Closed datalass1 closed 5 years ago

datalass1 commented 5 years ago

Today we discuss some powerful techniques for improving training and avoiding over-fitting:

Dropout: remove activations at random during training in order to regularize the model Data augmentation: modify model inputs during training in order to effectively increase data size Batch normalization: adjust the parameterization of a model in order to make the loss surface smoother. Next up, we'll learn all about convolutions, which can be thought of as a variant of matrix multiplication with tied weights, and are the operation at the heart of modern computer vision models (and, increasingly, other types of models too).

We'll use this knowledge to create a class activated map, which is a heat-map that shows which parts of an image were most important in making a prediction.

Finally, we'll cover a topic that many students have told us is the most interesting and surprising part of the course: data ethics. We'll learn about some of the ways in which models can go wrong, with a particular focus on feedback loops, why they cause problems, and how to avoid them. We'll also look at ways in which bias in data can lead to biased algorithms, and discuss questions that data scientists can and should be asking to help ensure that their work doesn't lead to unexpected negative outcomes.

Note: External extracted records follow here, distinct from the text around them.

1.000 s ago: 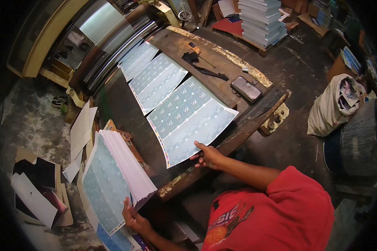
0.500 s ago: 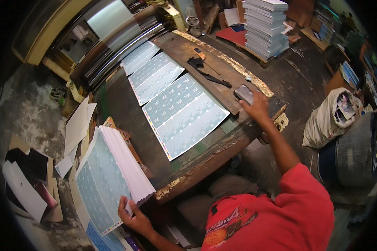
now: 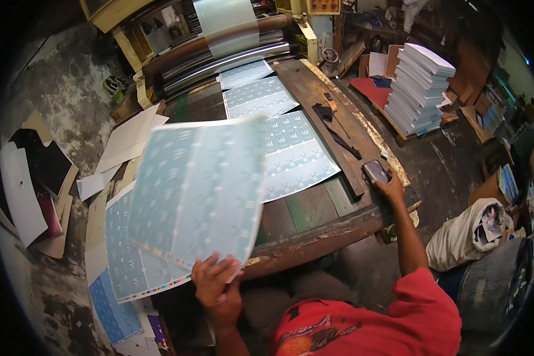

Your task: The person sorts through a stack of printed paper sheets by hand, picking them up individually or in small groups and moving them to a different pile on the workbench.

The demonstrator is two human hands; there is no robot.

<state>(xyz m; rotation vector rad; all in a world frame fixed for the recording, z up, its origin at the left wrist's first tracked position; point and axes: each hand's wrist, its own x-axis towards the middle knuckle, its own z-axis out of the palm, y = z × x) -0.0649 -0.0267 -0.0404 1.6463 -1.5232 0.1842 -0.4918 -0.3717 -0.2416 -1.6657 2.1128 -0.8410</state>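
Observation:
My left hand (image 3: 218,288) grips the near right corner of a large pale blue printed sheet (image 3: 199,184), lifted and a little blurred. Beneath it lies a stack of similar printed sheets (image 3: 121,255), edged with a strip of colour patches. Out at the table's right corner, my right hand (image 3: 391,188) has its fingers around a small dark grey, rounded box-like object (image 3: 375,171). Overlapping printed sheets lie in a line on the worn table; the nearest sheet (image 3: 302,160) is partly covered by the lifted one.
Metal rollers (image 3: 231,62) of a machine span the table's far end. A dark strap (image 3: 341,139) and an orange-and-black tool (image 3: 330,102) lie on the wooden board. Rightward stand a tall paper stack (image 3: 418,89) and a white sack (image 3: 466,234). Cardboard scraps (image 3: 24,196) lie at left.
My left hand has raised a sheet off the stack and swung it rightward over the table. My right hand stays at the small dark object. The whole view has shifted.

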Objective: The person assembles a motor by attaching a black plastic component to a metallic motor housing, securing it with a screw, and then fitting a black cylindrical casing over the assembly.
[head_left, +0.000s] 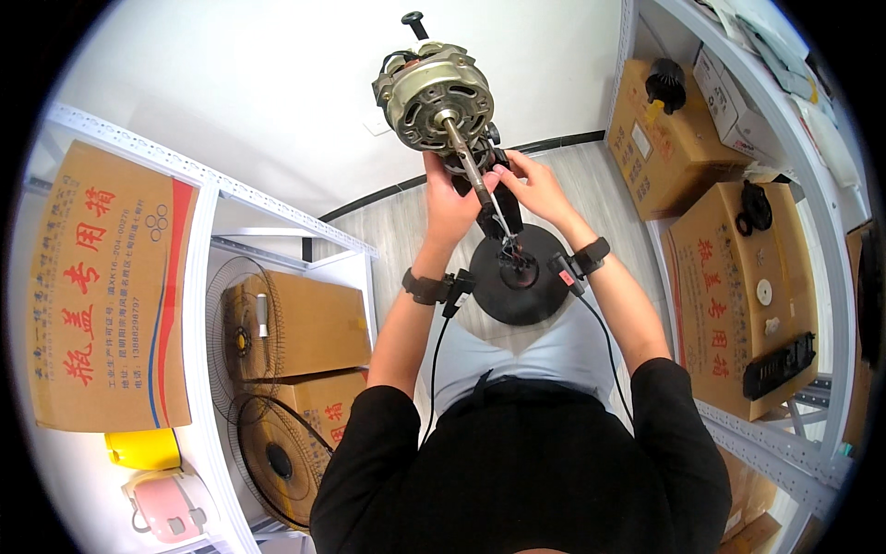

datalass1 commented 5 years ago

Platform.ai

Focus is on batch labeling dozens maybe hundreds of examples at a time and learning from every aspect of the human interaction (not just the explicit label). Platform.ai will leverage transfer learning using an Imagenet trained network and various dimensionality reduction techniques and uses ImageNet . It's a bit like clustering, human labels a few and machine learning then helps.

Regularization for Tabular Learner

The rossmann data set is they've got 3,000 drug stores in Europe and you're trying to predict how many products they're going to sell in the next couple of weeks.

It's a time-series. Predicting a future dataset.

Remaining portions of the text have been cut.